■ Task requirements
Once you find the line containing "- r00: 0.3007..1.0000" in the data below, copy it and each following line exactly, up to and including the line containing "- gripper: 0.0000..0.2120", and nothing else.

▼

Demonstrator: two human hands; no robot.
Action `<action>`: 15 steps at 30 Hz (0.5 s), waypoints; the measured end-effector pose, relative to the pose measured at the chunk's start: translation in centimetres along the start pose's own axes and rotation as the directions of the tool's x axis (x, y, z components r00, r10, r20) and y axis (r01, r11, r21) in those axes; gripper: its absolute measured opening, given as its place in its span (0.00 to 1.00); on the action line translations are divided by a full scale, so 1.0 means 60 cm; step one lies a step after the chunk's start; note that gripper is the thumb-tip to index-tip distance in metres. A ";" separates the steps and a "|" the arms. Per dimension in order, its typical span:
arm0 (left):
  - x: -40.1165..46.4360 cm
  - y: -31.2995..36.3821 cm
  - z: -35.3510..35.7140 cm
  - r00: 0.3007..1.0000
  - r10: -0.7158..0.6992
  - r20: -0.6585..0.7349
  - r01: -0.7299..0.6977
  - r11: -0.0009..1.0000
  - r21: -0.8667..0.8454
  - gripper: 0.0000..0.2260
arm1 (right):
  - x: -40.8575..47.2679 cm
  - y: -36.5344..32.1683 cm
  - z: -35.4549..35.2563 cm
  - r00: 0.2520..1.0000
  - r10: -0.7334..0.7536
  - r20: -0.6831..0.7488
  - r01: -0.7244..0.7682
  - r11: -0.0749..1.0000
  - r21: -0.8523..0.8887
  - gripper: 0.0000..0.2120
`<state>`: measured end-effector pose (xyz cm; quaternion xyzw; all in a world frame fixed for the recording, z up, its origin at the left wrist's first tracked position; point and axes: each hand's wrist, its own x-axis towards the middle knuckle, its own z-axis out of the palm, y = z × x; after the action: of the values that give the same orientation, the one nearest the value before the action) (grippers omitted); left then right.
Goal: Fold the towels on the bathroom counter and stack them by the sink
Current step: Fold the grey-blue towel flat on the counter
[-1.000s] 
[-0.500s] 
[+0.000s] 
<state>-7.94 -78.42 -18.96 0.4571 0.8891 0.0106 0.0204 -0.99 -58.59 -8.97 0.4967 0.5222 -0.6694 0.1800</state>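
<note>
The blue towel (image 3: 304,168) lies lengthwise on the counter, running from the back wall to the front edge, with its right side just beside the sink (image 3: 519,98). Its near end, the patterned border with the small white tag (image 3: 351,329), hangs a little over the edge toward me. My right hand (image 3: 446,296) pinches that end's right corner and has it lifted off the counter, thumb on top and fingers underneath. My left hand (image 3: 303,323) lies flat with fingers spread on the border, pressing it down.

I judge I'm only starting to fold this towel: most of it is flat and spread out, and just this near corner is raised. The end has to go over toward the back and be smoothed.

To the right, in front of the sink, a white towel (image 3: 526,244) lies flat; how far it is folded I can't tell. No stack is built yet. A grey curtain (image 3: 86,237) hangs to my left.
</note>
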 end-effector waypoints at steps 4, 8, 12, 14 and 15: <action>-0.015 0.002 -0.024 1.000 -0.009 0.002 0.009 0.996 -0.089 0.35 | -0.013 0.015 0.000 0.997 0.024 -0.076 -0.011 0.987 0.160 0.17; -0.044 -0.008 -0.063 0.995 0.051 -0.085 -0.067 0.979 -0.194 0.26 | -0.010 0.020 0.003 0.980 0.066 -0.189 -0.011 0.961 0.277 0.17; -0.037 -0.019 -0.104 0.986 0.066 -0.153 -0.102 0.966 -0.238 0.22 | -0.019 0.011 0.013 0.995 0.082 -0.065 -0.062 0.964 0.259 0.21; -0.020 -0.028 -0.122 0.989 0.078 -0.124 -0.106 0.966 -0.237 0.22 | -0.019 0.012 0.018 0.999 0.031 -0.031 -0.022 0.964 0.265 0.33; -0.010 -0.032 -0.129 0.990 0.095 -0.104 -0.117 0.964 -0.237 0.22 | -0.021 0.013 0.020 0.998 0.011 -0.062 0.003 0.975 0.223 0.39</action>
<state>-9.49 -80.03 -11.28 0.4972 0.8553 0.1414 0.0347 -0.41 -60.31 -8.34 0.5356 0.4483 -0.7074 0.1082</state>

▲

■ Response area
  - r00: 0.3007..1.0000
  - r10: -0.7158..0.6992
  - r20: -0.6585..0.7349
  - r01: -0.7299..0.6977
  - r11: -0.0009..1.0000
  - r21: -0.8667..0.8454
  - gripper: 0.0000..0.2260
arm1 (right):
  - x: -40.8575..47.2679 cm
  - y: -36.5344..32.1683 cm
  - z: -35.4549..35.2563 cm
  - r00: 0.2520..1.0000
  - r10: -0.7334..0.7536
  - r20: -0.6831..0.7488
  - r01: -0.7244..0.7682
  - r11: -0.0749..1.0000
  - r21: -0.8523..0.8887
  - gripper: 0.0000..0.2120

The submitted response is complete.